WHAT IS NEEDED: Please set down each line of the material exactly.

____ DATA SEGMENT

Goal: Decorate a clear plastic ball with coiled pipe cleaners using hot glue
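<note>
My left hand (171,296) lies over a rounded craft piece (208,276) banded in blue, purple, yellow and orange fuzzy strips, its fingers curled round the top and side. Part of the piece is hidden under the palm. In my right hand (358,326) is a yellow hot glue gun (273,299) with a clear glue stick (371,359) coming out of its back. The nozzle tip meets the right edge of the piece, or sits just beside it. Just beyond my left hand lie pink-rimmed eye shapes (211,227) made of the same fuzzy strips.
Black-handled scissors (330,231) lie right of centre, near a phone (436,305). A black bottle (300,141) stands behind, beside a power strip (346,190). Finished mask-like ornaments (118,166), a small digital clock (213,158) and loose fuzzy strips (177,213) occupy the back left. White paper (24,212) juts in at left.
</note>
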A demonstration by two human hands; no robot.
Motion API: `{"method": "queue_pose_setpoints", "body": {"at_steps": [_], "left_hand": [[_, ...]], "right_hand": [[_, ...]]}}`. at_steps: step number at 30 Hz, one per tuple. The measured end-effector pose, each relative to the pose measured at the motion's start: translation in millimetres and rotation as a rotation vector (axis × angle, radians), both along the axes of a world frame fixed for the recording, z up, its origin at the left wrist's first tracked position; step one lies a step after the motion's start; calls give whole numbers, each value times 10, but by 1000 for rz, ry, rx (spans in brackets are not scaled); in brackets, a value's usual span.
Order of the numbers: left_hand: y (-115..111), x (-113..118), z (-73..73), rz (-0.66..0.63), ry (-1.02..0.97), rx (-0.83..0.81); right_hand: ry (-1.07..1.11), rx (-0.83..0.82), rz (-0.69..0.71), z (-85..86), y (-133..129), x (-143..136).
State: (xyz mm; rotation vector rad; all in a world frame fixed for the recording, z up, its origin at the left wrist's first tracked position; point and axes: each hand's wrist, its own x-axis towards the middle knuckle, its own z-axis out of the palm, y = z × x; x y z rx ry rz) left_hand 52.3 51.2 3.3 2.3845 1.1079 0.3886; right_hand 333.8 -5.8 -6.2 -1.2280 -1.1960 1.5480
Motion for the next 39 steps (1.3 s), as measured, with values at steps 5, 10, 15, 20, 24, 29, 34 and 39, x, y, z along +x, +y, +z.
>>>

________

COMPLETED TASK:
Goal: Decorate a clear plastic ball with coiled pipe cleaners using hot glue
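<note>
My left hand (171,296) lies over a rounded craft piece (208,276) banded in blue, purple, yellow and orange fuzzy strips, its fingers curled round the top and side. Part of the piece is hidden under the palm. In my right hand (358,326) is a yellow hot glue gun (273,299) with a clear glue stick (371,359) coming out of its back. The nozzle tip meets the right edge of the piece, or sits just beside it. Just beyond my left hand lie pink-rimmed eye shapes (211,227) made of the same fuzzy strips.
Black-handled scissors (330,231) lie right of centre, near a phone (436,305). A black bottle (300,141) stands behind, beside a power strip (346,190). Finished mask-like ornaments (118,166), a small digital clock (213,158) and loose fuzzy strips (177,213) occupy the back left. White paper (24,212) juts in at left.
</note>
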A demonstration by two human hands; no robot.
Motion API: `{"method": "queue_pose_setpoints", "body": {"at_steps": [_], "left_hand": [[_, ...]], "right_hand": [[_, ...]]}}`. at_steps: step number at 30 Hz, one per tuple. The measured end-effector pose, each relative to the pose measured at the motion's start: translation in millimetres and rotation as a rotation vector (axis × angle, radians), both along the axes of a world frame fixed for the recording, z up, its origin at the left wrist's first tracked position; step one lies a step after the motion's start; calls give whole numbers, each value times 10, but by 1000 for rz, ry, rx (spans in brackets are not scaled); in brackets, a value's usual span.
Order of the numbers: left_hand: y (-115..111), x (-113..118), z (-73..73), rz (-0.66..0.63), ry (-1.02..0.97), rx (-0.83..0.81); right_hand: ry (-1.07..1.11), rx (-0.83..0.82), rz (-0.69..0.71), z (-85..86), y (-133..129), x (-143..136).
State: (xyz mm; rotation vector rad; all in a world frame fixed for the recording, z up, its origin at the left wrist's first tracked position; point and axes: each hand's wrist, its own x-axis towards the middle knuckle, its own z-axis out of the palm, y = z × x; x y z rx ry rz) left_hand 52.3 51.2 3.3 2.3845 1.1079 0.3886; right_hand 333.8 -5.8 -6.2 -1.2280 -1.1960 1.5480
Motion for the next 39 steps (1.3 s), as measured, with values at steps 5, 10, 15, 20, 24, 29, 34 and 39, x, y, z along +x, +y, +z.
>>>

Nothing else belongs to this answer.